Macau Casinos Suffer 21% Revenue Fall in January 2016
February 1, 2016 12:36 pmFollowing more than five years of growth, Macau’s casino industry suffered its first revenue fall back in June 2014. Since then the rout has continued unabated, and after reporting a 34% drop in business for the whole of 2015, Macau has now experienced a 21.2% contraction in revenues to $2.33 billion in January 2016, marking 20 consecutive months of decline for China’s only legal gambling resort.

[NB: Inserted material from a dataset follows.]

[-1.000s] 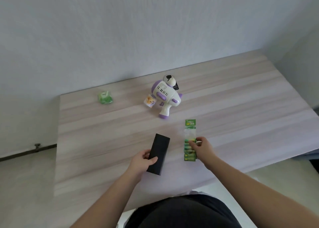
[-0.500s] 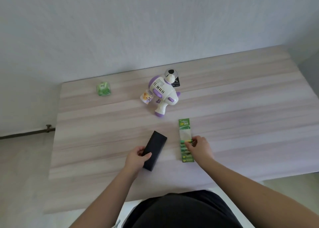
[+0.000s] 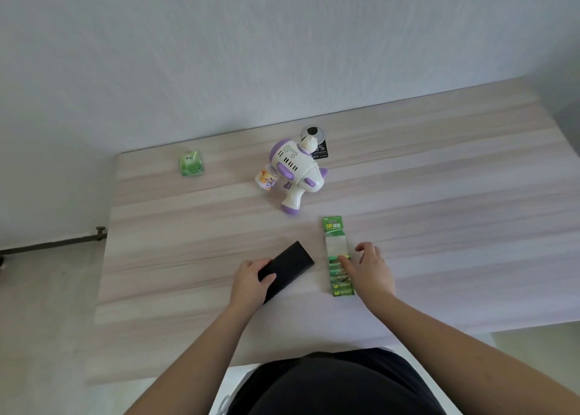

Putting a slight positive note on the latest result, the 21.2% revenue shrinkage reported by Macau’s Gaming Inspection and Coordination Bureau was slightly less than the 22% contraction forecast by six Bloomberg analysts. In addition, January is traditionally noted for being a weaker month as the following month marks the Lunar New Year when thousands of mainland Chinese gamblers travel to Macau to spend a week-long celebration starting Febuary 7th. As Wells Fargo analysts McKnight, Adam and Shore explain:
“We note that historically Macau gaming revenues declined in the weeks leading up to the [Chinese] New Year holiday. Last year, for example, ADR fell 15 percent sequentially in the two week period before Chinese New Year, and -8 percent sequentially the year before that.”
Nevertheless, Macau’s woes can mostly be attributed to a slowing Chinese economy, as well as the government’s anti-corruption campaign which has seen the casinos’ best patrons, its high-rollers, stay away from their gambling tables. This has also lead to a dramatic decline in the junket operators serving the Macau market, with their numbers contracting by 23% over the past year. Macau’s casinos have subsequently tried to rebalance their business by appealing more to the mass market, and as a Bernstein Research statement explains:
“Due to improvements in transportation infrastructure and the opening of large scale integrated resorts between 2015-2018, mass will be the driver of rejuvenated growth beginning in 2016 and continuing through the rest of the decade.”
According to Billy Ng from the Bank of America Merrill Lynch, Macau’s revenues will stay flat in 2016 compared to the previous year, although other analysts expect revenues to be between -10% or as high as +1% by the year’s end.